O Outro Lado do Rio

Em cada xilogravura de Gilvan Samico há o sinal do aprendizado que matura e se assenta. Nas primeiras, feitas ainda na década de 1950, era clara a presença dos mestres do ofício escolhido – Lívio Abramo e Oswaldo Goeldi –, dos quais herdou sinais contrários que soube, com inventividade e rigor, depois transmudar em linguagem própria.

Transformação que se dá no início do decênio seguinte, quando o artista confronta as técnicas adquiridas com o universo criativo do cordel nordestino. Não tanto, ou somente, com as xilogravuras que ilustravam as capas dos folhetos, mas também, e principalmente, com as histórias ali contadas, narrativas que refundam mitos, arquétipos e lendas.

De recriações gravadas do que lia ou ouvia, passou logo, contudo, a inventar, ele próprio, situações apenas inspiradas naquele universo popular povoado de pessoas estranhas e bichos esquisitos, as quais cavava na madeira e imprimia.

Em trabalhos feitos na década de 1960 e 1970, Gilvan Samico deixa sedimentar as influências diversas e radicaliza a originalidade de sua criação: mescla o verossímil e o imaginado, afirma a simultaneidade de narrativas diversas e adota a oposição simétrica de imagens como marco organizador de muitas das cenas que inventa.

A partir de 1975, entretanto, passa a produzir apenas uma nova gravura a cada ano, embora não haja, nessa economia produtiva, sinais de enfado com os achados. É este, somente, o tempo necessário para que tome forma, com o rigor e a clareza que a pressa por vezes embaça, o mundo de pensamentos e de hábeis gestos por ele criado.

A despeito do seu compromisso irrestrito e ético com os procedimentos técnicos da xilogravura, pouco mais em seu ofício, entretanto, é contido em limites bem definidos. O mundo que o artista cria e grava não fica em lugar algum, ou é lugar somente de encontro e passagem: se está claramente imerso na cultura popular, dialoga também de modo inequívoco com os arranjos construtivos urdidos pela arte moderna. Também não há inserção precisa no calendário daquilo que Gilvan Samico cava e imprime, fazendo da atemporalidade das cenas justamente seu rastro ímpar.

Talvez em nenhuma outra gravura essa transitividade esteja mais evidente do que em O outro lado do rio, gravura de 1980 que empresta o nome a esta mostra. Nela, um homem nada, impassível, em um curso d’água, enquanto, em uma de suas margens, desliza uma cobra e, na outra, esconde-se na vegetação um bicho que parece ser misto de onça e cabra.

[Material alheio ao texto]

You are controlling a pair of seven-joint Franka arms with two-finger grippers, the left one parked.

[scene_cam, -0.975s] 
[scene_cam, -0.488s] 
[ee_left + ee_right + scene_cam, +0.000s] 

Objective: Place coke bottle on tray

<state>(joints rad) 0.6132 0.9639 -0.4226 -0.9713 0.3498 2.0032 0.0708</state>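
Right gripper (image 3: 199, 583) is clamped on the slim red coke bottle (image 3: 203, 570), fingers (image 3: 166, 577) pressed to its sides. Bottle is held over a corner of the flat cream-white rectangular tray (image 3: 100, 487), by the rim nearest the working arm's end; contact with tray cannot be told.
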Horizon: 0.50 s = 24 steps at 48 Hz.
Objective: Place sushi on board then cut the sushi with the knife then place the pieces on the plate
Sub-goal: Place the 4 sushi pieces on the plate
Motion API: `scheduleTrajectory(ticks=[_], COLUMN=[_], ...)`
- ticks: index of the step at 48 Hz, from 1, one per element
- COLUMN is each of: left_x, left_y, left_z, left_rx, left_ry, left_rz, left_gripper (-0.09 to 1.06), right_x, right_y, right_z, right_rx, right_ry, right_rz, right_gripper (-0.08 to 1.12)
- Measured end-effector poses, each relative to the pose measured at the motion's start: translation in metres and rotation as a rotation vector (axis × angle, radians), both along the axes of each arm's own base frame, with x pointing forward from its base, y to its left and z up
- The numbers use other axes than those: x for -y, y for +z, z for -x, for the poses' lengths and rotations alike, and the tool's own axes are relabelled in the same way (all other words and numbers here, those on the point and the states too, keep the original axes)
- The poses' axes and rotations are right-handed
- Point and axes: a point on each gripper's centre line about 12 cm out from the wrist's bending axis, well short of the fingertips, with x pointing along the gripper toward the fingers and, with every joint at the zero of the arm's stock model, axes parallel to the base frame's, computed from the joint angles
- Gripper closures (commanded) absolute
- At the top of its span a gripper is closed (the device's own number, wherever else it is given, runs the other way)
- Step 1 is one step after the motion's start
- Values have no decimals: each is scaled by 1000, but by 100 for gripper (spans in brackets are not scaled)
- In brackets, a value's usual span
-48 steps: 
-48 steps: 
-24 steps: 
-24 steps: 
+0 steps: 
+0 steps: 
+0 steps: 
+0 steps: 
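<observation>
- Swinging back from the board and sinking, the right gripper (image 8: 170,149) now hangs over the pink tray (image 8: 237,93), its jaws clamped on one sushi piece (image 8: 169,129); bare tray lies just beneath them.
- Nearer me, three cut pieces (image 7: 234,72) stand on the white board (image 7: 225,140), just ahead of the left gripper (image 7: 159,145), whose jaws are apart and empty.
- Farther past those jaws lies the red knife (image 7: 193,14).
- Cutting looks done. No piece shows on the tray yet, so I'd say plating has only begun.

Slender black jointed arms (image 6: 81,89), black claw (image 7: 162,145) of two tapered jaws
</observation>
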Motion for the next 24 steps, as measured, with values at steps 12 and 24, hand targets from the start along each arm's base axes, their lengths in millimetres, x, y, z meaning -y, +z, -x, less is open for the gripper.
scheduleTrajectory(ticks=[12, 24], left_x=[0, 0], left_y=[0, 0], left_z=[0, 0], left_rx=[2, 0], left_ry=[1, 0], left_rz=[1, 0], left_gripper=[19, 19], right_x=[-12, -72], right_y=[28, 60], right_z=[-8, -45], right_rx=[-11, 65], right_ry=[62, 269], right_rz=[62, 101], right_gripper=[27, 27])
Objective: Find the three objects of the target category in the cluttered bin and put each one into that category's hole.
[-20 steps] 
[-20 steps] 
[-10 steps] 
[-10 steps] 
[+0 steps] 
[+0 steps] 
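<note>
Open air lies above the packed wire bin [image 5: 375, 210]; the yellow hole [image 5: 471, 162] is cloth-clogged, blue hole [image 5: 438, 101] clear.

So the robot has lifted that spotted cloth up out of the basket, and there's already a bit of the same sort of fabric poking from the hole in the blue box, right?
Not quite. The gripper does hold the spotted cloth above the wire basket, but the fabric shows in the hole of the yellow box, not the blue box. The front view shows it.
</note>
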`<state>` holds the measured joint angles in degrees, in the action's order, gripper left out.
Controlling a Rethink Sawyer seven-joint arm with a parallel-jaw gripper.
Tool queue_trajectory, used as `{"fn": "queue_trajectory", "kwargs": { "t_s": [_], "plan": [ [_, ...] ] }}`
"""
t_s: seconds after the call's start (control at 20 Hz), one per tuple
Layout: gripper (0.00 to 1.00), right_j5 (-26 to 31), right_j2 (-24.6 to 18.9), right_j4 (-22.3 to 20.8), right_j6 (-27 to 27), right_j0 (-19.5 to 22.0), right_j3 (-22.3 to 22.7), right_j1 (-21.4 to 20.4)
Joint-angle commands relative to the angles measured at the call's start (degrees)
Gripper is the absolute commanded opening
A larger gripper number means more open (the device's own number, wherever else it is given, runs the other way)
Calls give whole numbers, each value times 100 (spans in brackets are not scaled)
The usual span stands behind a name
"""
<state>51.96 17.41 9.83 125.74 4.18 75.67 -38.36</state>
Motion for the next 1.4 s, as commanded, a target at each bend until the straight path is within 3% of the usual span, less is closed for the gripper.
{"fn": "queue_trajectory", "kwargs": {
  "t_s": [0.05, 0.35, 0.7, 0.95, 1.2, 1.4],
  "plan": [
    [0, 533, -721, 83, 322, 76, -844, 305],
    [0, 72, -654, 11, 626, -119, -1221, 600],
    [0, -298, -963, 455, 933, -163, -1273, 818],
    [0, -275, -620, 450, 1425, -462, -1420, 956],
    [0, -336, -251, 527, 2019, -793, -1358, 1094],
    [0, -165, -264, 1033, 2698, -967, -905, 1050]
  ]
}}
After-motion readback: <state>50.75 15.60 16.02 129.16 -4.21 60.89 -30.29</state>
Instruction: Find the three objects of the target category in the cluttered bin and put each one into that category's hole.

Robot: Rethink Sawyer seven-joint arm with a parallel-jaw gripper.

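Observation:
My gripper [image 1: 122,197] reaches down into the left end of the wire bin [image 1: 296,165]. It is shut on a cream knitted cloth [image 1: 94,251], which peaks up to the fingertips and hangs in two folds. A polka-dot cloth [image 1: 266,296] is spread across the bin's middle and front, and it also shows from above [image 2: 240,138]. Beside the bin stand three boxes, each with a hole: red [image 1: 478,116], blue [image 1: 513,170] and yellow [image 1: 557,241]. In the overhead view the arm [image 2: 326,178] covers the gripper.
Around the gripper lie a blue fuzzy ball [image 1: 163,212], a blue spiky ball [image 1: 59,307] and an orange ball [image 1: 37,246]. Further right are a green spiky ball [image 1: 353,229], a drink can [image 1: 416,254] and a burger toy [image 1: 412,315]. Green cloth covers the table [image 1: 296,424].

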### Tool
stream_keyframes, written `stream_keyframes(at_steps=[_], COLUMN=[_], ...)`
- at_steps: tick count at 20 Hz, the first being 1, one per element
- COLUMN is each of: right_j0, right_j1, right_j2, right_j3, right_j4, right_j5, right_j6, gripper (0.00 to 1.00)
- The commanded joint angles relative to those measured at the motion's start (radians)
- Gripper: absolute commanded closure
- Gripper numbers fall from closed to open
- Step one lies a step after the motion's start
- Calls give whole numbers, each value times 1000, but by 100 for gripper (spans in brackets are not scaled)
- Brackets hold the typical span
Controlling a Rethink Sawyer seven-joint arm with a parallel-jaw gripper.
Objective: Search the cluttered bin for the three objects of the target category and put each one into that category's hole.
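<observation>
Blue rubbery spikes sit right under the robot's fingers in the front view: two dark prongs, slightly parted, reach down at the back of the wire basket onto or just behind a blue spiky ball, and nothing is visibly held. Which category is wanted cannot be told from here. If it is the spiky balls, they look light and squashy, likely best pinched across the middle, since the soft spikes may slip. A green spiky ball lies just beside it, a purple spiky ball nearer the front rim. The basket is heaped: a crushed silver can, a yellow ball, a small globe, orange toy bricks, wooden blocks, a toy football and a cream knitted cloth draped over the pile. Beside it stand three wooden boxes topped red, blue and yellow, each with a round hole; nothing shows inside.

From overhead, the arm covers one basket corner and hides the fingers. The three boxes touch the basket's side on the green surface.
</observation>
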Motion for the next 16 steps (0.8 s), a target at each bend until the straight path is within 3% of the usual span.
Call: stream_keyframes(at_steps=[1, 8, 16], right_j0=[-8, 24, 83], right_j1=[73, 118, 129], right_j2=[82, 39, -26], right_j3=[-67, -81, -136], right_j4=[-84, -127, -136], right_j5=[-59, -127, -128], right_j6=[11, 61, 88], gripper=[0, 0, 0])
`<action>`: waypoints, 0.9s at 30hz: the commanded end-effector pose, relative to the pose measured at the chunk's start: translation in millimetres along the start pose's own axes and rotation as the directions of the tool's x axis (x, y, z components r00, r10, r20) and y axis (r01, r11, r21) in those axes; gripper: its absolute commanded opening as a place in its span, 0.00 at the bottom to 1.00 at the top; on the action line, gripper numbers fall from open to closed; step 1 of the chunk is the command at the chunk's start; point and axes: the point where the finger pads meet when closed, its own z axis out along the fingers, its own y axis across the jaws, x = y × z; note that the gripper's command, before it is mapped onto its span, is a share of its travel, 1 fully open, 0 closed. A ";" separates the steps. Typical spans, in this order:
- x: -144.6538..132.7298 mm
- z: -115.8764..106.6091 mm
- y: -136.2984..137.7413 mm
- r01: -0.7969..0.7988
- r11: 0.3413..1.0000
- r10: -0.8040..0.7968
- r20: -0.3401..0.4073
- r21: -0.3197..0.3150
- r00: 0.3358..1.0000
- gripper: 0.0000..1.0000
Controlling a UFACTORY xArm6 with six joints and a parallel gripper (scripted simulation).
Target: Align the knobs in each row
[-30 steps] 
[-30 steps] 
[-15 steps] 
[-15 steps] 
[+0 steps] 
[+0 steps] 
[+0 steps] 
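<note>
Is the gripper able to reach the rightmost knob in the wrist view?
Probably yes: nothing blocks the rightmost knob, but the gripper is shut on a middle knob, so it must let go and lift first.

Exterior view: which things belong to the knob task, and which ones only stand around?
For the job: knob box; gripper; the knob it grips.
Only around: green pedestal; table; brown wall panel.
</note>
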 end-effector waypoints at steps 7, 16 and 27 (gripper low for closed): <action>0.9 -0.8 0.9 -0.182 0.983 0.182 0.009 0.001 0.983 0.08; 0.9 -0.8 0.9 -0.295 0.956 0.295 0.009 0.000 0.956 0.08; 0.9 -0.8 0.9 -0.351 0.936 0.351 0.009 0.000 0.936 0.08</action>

Pouco disposto a se encontrar com um ou com o outro animal, o homem parece resignado a continuar nadando em frente, sem optar por um ou pelo outro dos óbvios lados. O “outro lado” de que fala o título do trabalho parece estar mais além, no território enorme da invenção, aquele que não conhece origem ou destino certos. O homem nadando faz como houvera antes feito o personagem de “A terceira margem do rio”, conto exemplar de João Guimarães Rosa, decidido a viver dentro de canoa até a chegada incerta da morte, para sempre vagando no meio da água. Tal como a obra de Gilvan Samico, a do escritor é de classificação impossível, ambas movendo-se entre o que é próprio de um lugar e o que está em nenhuma parte.